Come per l’ADSL anche l’offerta di servizi Internet via radio è molto articolata e permette di scegliere tra diverse velocità (ampiezza di banda), garanzie di velocità “minima” e simmetria del collegamento. Quest’ultimo aspetto è molto interessante. Un collegamento ADSL è per sua definizione (Asymmetric Digital Subscriber Line ) “assimmetrico”, cioè la velocità del trasferimento dati (detta “banda”) non è la stessa nelle due direzioni, cioè da Internet verso di noi (download) e da noi verso Internet (upload). Mentre il download ha una banda che può variare da 2 a 10 Mbps (Milioni di bit per secondo) l’upload di norma arriva (se siete fortunati !) a 0,25 o 0,5 Mbps (può arrivare a 1 Mbps per contratti professionali molto onerosi). Quest’asimmetria non è di norma problematica in quanto prevalentemente un utente privato utilizza più il download che l’upload. Se però avessimo bisogno di accedere frequentemente dall’ufficio a dei documenti o a delle fotografie sul nostro pc o disco di casa o se volessimo guardare delle telecamere di casa mentre ci troviamo in vacanza o ancora se volessimo ospitare un sito web allora ci servirebbe banda in upload e qui l’ADSL mostra tutti i suoi limiti. Un collegamento Internet via radio invece non ha limiti tecnologici alla simmetria della banda ed esistono offerte che permettono di scegliere la quantità di banda in entrambe le direzioni.

Un altro vantaggio di un collegamento radio è che ci possiamo completamente svincolare dai vari (e spesso odiati) gestori telefonici (Telecom, Wind, Vodafone, ….) anche per la parte telefono. Mentre non è possibile per legge attivare (almeno per i privati) un collegamento “solo” ADSL senza un contratto telefonico abbinato, per un collegamento via radio non esistono vincoli di questo tipo e possiamo così interrompere qualsiasi rapporto con il gestore telefonico attivando eventualmente un servizio di telefonia via Internet (voip) a prezzi normalmente molto vantaggiosi (in alcuni casi gratuito) mantenendo sia il nostro numero di telefono che i nostri normali apparecchi telefonici di casa.

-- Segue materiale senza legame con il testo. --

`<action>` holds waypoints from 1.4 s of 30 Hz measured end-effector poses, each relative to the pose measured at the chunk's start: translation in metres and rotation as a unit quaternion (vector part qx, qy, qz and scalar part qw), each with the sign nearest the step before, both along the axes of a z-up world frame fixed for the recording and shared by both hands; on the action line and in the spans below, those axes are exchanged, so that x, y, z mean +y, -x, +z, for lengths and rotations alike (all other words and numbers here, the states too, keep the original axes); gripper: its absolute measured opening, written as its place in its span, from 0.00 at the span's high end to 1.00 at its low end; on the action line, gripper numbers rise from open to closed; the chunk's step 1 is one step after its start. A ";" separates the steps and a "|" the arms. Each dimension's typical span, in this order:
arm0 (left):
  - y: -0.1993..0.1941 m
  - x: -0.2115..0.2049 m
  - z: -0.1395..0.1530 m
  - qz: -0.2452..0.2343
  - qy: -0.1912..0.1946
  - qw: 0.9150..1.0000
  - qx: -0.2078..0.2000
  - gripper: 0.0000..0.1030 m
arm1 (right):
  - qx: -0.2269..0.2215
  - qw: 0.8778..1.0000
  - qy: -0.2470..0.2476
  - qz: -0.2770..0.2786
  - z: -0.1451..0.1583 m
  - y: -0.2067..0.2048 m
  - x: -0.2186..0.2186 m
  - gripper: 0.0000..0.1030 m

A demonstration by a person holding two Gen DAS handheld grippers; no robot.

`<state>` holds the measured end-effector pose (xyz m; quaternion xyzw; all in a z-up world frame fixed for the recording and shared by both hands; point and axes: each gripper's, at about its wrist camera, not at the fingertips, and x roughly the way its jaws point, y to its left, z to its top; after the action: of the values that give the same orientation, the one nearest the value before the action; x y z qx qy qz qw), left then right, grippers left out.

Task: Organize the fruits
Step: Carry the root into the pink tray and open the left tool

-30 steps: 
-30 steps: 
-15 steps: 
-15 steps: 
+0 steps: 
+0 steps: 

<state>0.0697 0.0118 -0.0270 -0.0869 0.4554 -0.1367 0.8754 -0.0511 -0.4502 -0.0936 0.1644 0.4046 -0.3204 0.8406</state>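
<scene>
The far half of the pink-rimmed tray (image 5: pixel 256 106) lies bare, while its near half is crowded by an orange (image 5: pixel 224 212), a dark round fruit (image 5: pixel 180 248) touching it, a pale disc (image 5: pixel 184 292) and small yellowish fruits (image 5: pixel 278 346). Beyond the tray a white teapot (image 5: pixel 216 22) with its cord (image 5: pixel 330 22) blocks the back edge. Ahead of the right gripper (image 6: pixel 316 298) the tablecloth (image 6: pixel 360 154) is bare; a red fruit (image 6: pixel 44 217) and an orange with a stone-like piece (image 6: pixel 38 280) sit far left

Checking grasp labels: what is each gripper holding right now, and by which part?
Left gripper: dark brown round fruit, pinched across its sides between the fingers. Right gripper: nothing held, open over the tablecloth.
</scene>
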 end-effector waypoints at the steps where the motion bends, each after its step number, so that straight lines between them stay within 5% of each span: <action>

Uno dei provider più attivi in Italia nel campo delle reti Internet via radio è NGI (www.ngi.it) che con il servizio EOLO gestisce la più estesa rete radio in Italia e fra le principali reti wireless fisse al mondo. La rete EOLO copre oggi oltre 3.700 comuni principalmente nel Nord Italia ma molte altre antenne sono in attivazione. In presenza di almeno 30 potenziali sottoscrittori di un contratto di fornitura, NGI valuta l’installazione di una nuova BTS in un comune non ancora coperto. Si tratta di “valutazione” in quanto va verificata sia la disponibilità di una struttura “alta” come un campanile o un acquedotto su cui installare l’antenna ripetitrice sia la possibilità di “collegamento” della stessa antenna ad altre antenne dello stesso gestore (nel caso di Borgarello potrebbe essere l’antenna di Lacchiarella) da cui “prendere” il segnale di Internet.

Per concludere penso che il collegamento via radio ad Internet possa essere per Borgarello una opportunità, forse l’unica,per tutti quelli che per uso privato o professionale necessitano di un collegamento ad Internet più veloce ed efficiente di quello che la normale linea l’ADSL può offrire oggi nel  territorio del comune.